BRCA1 Mutation Causes “Self-Destruction” of Tumour Suppressing Protein
Of the more than 3 million people with breast cancer in the United States, about 10 percent carry an inherited mutation in their BRCA1 gene. A new study from the Virginia Tech Carilion Research Institute has found that breast cancer cells can trigger self-destruction of tumour-supressing BRCA1 proteins.
“There are different ways in which DNA damage can be repaired. The breast cancer susceptibility protein, BRCA1, has an interesting mechanism as a tumor suppressor,” said Deborah Kelly, an assistant professor at the Virginia Tech Carilion Research Institute and senior author on the paper. “Unfortunately, where there are mutations in BRCA1, there’s a significant decrease in its ability to repair DNA and cells are more likely to become cancerous.”
While Kelly and her team knew that mutations in BRCA1 promoted cancer, they didn’t know exactly how those changes prevented the protein from participating in DNA repair. Looking at a particularly prevalent BRCA1 mutation, they began to understand both the structural changes and the functional fallout.

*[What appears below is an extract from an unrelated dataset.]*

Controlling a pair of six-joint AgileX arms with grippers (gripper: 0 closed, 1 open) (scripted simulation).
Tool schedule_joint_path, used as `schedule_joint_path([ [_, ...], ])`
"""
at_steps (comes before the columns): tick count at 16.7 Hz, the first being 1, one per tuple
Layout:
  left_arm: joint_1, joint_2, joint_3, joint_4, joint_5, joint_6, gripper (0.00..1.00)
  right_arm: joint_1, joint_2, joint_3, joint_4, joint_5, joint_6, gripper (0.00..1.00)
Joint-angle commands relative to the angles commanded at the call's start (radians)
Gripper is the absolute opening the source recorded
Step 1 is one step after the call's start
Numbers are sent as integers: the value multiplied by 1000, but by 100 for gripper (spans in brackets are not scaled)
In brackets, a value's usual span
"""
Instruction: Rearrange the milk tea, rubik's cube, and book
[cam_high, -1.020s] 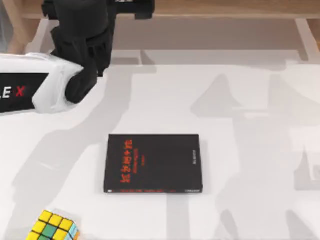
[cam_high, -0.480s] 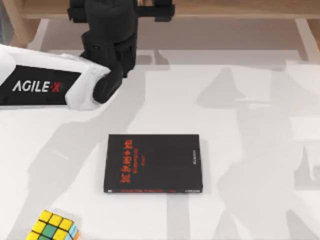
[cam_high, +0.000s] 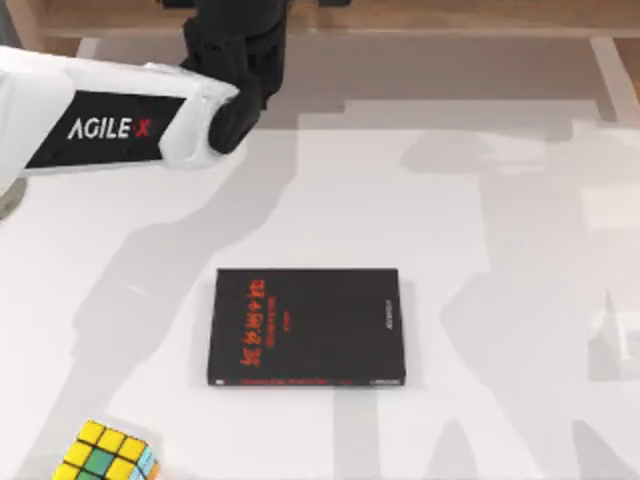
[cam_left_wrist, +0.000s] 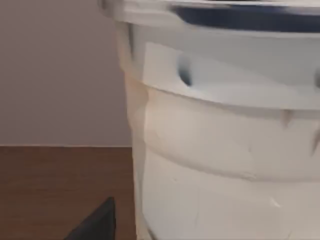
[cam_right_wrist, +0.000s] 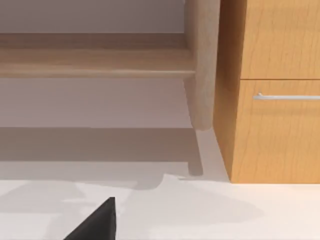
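The rubik's cube (cam_high: 107, 453) sits at the near-left corner of the white worktop (cam_high: 500, 250), well apart from the black book (cam_high: 307, 327) lying flat at centre, long axis left to right. Beyond both, the left arm (cam_high: 110, 125) reaches across the far-left edge, nearer the cube than the right arm would be. Its wrist camera faces a pale lidded cup (cam_left_wrist: 225, 150), likely the milk tea; whether its end effector is open or closed cannot be told.

White bench (cam_right_wrist: 210, 212), wooden cabinet (cam_right_wrist: 272, 90) with metal handle (cam_right_wrist: 287, 96), round wooden leg (cam_right_wrist: 201, 65), dark end effector fingertip (cam_right_wrist: 97, 225)
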Motion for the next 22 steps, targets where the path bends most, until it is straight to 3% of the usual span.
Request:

Using molecular imaging and biochemical tools, the researchers examined human cancer cells and found that mutated BRCA1 proteins were destroyed under stressful, oxidative cellular conditions. The proteins were unable to properly repair damaged DNA.

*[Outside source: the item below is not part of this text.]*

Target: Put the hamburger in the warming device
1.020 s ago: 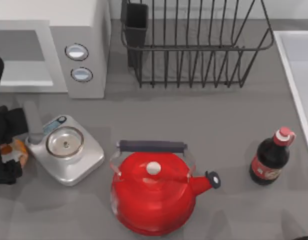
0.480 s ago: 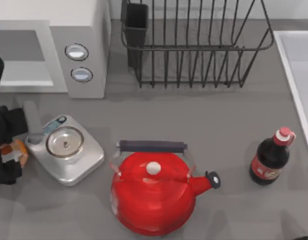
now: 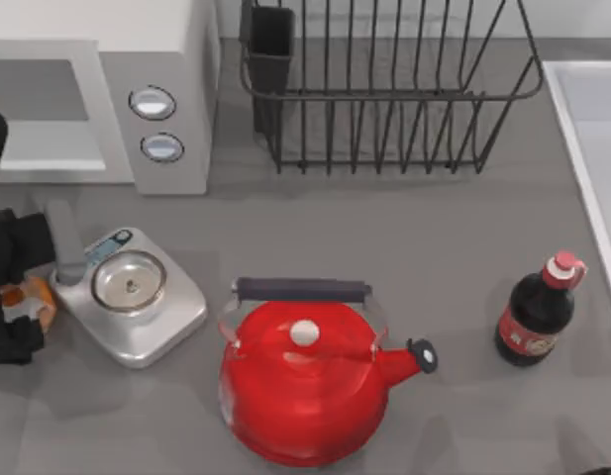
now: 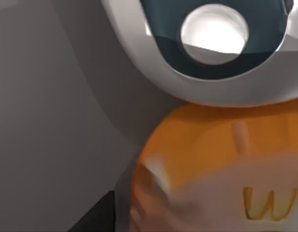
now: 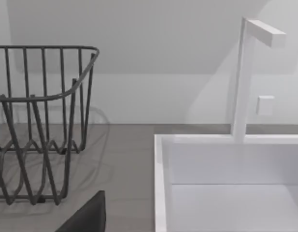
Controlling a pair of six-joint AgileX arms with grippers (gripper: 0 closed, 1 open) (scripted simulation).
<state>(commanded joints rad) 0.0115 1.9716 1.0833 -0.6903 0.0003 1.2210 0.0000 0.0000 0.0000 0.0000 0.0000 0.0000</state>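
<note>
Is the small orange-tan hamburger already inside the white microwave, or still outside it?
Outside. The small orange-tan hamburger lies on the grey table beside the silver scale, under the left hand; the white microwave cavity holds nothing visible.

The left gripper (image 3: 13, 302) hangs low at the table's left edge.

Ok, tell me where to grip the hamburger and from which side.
Grip the hamburger across its round rim, coming from above. It lies flat against the kitchen scale, so pads likely fit best on the two sides clear of the scale. The left gripper is there.
</note>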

This is because cells tag mutated BRCA1 proteins for destruction using a molecule called ubiquitin. Cells destroy the ubiquitin-tagged BRCA1 proteins, and reduce their ability to repair DNA lesions caused by reactive oxygen species, more commonly known as ‘free radicals’.
“Some ubiquitin modifications actually enhance the function of proteins, but, in this case, it acts as a target for degradation,” said Kelly, who is also an assistant professor of biological sciences at Virginia Tech’s College of Science. “Compared with non-mutated BRCA1 proteins, the ubiquitination process heightens the destruction of mutated BRCA1 proteins. The levels are lowered to a point where its power to assist in genomic maintenance is compromised.”